[PATCH] util: wrap lines with multi-byte characters correctly (issue2943)

Mon Aug 8 20:27:57 CDT 2011

Matt Mackall wrote, On 08/08/2011 08:49 PM:
> On Sat, 2011-08-06 at 23:53 +0200, Mads Kiilerich wrote:
>> # HG changeset patch
>> # User Mads Kiilerich<mads at kiilerich.com>
>> # Date 1312667540 -7200
>> # Branch stable
>> # Node ID 522ef2a25786c3666d4381d38944fe6d3aa64e5d
>> # Parent  f32a2989ff585f0f452f25806750477fc631fc9a
>> util: wrap lines with multi-byte characters correctly (issue2943)
>>
>> This re-introduces the unicode conversion what was lost in d320e70442a5 5 years

(I don't know how I came up with the 5 years.)

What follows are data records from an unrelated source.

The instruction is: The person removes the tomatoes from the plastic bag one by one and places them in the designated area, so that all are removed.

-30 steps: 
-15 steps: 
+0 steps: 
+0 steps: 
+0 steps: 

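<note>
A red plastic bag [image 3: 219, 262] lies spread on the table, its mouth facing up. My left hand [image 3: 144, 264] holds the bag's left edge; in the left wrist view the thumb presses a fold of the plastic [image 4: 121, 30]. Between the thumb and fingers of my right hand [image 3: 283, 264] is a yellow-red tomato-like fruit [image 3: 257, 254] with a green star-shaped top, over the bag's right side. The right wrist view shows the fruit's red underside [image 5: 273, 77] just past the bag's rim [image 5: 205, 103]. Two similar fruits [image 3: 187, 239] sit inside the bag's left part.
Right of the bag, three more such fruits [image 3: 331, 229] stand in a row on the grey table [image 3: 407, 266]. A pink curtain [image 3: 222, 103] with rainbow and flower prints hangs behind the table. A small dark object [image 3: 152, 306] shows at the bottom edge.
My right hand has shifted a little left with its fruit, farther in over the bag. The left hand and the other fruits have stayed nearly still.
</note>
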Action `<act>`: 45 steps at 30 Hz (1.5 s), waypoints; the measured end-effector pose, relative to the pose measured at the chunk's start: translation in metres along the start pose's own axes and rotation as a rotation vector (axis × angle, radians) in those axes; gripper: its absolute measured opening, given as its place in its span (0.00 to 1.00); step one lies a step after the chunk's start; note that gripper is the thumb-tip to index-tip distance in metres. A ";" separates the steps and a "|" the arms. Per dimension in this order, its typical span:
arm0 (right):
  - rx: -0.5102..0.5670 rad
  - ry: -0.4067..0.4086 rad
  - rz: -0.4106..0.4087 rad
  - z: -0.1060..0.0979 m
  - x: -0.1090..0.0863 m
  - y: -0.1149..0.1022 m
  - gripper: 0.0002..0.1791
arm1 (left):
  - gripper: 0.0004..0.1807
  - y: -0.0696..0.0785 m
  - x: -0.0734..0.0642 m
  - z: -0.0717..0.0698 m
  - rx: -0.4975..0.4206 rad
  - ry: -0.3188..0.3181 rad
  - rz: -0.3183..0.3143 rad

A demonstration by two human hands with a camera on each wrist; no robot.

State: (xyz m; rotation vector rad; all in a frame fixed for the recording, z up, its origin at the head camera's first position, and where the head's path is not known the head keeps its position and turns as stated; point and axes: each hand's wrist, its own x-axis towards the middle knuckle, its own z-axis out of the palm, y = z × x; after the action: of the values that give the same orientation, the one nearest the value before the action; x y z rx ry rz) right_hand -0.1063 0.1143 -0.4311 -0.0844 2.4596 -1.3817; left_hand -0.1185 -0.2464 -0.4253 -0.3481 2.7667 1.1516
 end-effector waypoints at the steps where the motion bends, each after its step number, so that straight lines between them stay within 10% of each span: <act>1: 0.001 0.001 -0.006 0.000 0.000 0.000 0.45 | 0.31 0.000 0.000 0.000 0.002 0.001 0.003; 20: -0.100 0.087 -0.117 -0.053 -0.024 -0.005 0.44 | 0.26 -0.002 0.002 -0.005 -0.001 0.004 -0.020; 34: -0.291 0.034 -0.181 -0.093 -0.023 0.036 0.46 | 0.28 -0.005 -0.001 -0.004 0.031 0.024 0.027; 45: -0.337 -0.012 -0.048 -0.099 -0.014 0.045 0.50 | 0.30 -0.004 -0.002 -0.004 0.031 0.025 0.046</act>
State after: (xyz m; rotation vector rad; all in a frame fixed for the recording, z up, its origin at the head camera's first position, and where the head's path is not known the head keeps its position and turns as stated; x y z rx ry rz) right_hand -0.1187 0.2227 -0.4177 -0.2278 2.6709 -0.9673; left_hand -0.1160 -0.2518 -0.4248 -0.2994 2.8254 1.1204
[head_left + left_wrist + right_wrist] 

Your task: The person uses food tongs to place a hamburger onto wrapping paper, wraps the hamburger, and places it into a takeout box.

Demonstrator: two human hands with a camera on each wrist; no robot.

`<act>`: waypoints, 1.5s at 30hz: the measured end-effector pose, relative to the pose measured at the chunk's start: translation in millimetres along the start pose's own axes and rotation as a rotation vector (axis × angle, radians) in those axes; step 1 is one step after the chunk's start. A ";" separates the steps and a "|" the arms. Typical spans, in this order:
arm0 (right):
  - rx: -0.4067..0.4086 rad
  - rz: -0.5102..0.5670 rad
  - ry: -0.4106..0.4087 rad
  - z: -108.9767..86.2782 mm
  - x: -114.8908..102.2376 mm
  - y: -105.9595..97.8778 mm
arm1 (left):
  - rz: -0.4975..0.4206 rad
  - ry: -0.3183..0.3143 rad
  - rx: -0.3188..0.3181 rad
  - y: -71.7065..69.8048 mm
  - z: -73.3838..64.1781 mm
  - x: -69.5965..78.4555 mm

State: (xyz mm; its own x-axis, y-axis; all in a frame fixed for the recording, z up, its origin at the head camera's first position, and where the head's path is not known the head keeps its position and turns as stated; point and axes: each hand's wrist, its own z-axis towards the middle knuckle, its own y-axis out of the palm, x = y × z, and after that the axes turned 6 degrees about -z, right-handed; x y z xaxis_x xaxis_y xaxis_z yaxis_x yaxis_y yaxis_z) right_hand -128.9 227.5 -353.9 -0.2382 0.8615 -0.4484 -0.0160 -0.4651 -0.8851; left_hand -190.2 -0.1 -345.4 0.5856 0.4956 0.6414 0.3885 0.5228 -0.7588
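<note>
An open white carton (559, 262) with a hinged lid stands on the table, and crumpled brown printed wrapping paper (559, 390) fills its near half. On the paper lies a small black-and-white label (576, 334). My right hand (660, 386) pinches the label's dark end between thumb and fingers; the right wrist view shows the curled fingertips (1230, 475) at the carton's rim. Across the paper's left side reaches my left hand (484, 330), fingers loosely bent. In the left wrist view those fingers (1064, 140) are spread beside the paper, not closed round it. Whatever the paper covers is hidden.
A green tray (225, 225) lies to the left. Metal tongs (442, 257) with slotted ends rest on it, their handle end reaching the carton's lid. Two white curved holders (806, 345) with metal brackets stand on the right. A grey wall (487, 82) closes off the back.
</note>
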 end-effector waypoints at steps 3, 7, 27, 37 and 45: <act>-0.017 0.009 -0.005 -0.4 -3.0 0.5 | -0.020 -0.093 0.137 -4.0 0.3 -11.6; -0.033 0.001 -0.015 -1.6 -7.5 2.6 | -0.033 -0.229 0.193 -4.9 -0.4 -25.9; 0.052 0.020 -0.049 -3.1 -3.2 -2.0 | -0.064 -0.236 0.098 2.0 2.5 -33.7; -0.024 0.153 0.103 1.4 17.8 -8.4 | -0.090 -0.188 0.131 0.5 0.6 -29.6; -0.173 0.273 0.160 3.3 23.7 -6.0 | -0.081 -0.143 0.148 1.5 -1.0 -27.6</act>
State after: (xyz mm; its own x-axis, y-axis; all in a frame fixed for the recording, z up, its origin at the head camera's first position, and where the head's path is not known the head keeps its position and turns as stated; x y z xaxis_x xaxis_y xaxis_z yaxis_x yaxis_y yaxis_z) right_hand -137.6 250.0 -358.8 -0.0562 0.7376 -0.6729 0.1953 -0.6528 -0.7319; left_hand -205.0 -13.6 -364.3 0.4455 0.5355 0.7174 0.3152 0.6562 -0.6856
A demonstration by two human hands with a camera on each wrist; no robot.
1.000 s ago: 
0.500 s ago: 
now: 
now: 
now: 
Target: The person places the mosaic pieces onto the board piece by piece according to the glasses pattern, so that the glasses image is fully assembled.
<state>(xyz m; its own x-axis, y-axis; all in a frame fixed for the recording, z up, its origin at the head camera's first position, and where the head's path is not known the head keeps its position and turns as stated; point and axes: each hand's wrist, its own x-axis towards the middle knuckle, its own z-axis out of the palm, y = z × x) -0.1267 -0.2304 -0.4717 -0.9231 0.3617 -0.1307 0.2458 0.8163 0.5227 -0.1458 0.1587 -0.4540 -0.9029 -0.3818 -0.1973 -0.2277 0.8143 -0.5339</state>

>> ago and had the comment:
>>    To avoid corrupting multi-byte characters in line, we must wrap
>>    a Unicode string instead of a bytestring.
> Based on this description, I'm generally inclined to reject this patch.

The comment and the associated code was introduced in 
http://www.selenic.com/hg/rev/44758742ad2e - without any tests. At the 
same time it also made sure wrapping was based on number of characters 
instead of number of encoded bytes.

http://www.selenic.com/hg/rev/b2d65ee49a72 re-introduced a 
non-unicode-aware code path when decoding failed. I don't know what made 
this necessary.

Then came http://www.selenic.com/hg/rev/d320e70442a5 and made a lot of 
unrelated changes:

1: Fixed some incorrect uses of util.wrap where initindent and 
hangindent wasn't used correctly and would render the output incorrectly 
if it actually wrapped the lines. (commands.py and no tests)

2: Be safe and assume that the width of east asian 'A' characters is 2 
as the unicode spec says. (encoding.py and tested in test-encoding)

3: Use util.wrap instead of textwrap directly to benefit from improved 
handling of encoded text. (minirst.py and templatefilters.py and no tests)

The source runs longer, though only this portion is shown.